### [WORK INSTRUCTIONS]
Copy every line of the listing exactly.

### [DATA SEGMENT]
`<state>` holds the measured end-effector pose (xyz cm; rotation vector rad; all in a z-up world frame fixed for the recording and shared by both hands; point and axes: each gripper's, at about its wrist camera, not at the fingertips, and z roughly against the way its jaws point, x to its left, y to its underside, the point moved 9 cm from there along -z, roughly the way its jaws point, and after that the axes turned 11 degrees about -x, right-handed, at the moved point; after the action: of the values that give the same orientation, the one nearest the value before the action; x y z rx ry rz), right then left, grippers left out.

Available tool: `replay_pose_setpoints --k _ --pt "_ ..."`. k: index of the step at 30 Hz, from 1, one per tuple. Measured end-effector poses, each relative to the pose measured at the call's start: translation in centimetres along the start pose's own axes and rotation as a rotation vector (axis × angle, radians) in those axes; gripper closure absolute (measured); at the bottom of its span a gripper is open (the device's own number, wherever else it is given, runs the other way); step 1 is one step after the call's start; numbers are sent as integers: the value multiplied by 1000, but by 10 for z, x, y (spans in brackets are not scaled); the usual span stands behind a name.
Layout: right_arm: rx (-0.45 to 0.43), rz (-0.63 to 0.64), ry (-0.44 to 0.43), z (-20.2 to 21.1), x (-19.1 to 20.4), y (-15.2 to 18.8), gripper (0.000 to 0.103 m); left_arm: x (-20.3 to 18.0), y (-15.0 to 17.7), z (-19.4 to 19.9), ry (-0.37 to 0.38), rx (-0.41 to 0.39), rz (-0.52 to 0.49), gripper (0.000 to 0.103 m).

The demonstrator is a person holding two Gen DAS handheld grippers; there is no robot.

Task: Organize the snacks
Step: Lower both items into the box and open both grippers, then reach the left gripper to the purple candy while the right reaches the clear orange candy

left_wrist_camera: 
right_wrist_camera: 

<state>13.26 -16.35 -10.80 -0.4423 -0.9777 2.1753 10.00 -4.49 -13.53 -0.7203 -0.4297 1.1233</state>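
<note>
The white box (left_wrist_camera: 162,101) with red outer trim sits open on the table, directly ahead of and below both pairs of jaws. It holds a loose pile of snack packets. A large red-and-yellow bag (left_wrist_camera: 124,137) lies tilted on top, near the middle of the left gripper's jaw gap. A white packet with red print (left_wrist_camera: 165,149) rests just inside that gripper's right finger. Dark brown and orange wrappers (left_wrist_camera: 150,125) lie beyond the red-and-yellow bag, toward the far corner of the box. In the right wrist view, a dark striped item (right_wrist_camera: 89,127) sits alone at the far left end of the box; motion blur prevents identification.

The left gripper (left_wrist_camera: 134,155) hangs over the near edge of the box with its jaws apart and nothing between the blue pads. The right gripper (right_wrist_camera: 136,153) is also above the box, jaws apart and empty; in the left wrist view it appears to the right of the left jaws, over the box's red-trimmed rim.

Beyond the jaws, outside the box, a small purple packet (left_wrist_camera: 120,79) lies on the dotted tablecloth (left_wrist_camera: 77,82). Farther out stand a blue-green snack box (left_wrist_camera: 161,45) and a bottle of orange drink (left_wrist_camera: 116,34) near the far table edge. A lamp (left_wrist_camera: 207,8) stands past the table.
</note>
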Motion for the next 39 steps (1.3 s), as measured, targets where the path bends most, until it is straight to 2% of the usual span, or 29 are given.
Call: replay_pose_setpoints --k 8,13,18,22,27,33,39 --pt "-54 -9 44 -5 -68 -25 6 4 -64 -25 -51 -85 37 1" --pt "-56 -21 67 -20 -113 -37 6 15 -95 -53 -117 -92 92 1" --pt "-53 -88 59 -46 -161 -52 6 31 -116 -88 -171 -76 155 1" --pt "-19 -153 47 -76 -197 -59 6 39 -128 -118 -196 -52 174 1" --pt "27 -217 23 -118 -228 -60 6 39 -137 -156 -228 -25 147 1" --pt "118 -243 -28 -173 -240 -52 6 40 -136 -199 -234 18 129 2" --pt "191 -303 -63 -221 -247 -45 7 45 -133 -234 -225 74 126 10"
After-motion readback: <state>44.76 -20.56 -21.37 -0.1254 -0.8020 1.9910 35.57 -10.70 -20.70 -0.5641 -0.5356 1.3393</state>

### [FINAL ANSWER]
`<state>` holds the measured end-effector pose (xyz cm; rotation vector rad; all in a z-up world frame fixed for the recording and shared by both hands; point and axes: each gripper's, at about its wrist camera, not at the fingertips, and z roughly against the way its jaws point, x to its left, y to its underside, the point moved 9 cm from there along -z, roughly the way its jaws point, and after that the axes turned 11 degrees about -x, right-handed, at the moved point; after the action: of the values that give the same orientation, the one nearest the value before the action; x y z rx ry rz), right then left, grippers left out.

Available tool: `replay_pose_setpoints --k _ --pt "_ ..."`. k: index of the step at 30 Hz, from 1, one per tuple. Measured end-effector poses, each relative to the pose measured at the call's start: translation in centimetres along the start pose's own axes and rotation as a rotation vector (axis × angle, radians) in those axes; gripper closure absolute (measured); at the bottom of its span a gripper is open (the device's own number, wherever else it is given, runs the other way); step 1 is one step after the call's start; numbers are sent as integers: the value multiplied by 1000, but by 10 for z, x, y (spans in brackets are not scaled); the usual span stands behind a name.
Layout: right_arm: rx (-0.45 to 0.43), rz (-0.63 to 0.64), ry (-0.44 to 0.43), z (-20.2 to 21.1), x (-19.1 to 20.4), y (-15.2 to 18.8), gripper (0.000 to 0.103 m); left_arm: x (-20.3 to 18.0), y (-15.0 to 17.7), z (-19.4 to 19.9), ry (-0.37 to 0.38), rx (-0.41 to 0.39), rz (-0.52 to 0.49), gripper (0.000 to 0.103 m).

The demonstrator is a person holding two Gen DAS handheld grippers; there is no robot.

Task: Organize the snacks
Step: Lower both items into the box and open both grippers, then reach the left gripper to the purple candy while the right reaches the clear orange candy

left_wrist_camera: 
right_wrist_camera: 

<state>13.26 -16.35 -10.80 -0.4423 -0.9777 2.1753 10.00 -4.49 -13.53 -0.7203 -0.4297 1.1233</state>
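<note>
The white box (left_wrist_camera: 162,101) with red outer trim sits open on the table, directly ahead of and below both pairs of jaws. It holds a loose pile of snack packets. A large red-and-yellow bag (left_wrist_camera: 124,137) lies tilted on top, near the middle of the left gripper's jaw gap. A white packet with red print (left_wrist_camera: 165,149) rests just inside that gripper's right finger. Dark brown and orange wrappers (left_wrist_camera: 150,125) lie beyond the red-and-yellow bag, toward the far corner of the box. In the right wrist view, a dark striped item (right_wrist_camera: 89,127) sits alone at the far left end of the box; motion blur prevents identification.

The left gripper (left_wrist_camera: 134,155) hangs over the near edge of the box with its jaws apart and nothing between the blue pads. The right gripper (right_wrist_camera: 136,153) is also above the box, jaws apart and empty; in the left wrist view it appears to the right of the left jaws, over the box's red-trimmed rim.

Beyond the jaws, outside the box, a small purple packet (left_wrist_camera: 120,79) lies on the dotted tablecloth (left_wrist_camera: 77,82). Farther out stand a blue-green snack box (left_wrist_camera: 161,45) and a bottle of orange drink (left_wrist_camera: 116,34) near the far table edge. A lamp (left_wrist_camera: 207,8) stands past the table.
</note>
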Motion for the next 39 steps (1.3 s), as measured, targets where the path bends most, until it is straight to 2% of the usual span, or 29 are given.
Call: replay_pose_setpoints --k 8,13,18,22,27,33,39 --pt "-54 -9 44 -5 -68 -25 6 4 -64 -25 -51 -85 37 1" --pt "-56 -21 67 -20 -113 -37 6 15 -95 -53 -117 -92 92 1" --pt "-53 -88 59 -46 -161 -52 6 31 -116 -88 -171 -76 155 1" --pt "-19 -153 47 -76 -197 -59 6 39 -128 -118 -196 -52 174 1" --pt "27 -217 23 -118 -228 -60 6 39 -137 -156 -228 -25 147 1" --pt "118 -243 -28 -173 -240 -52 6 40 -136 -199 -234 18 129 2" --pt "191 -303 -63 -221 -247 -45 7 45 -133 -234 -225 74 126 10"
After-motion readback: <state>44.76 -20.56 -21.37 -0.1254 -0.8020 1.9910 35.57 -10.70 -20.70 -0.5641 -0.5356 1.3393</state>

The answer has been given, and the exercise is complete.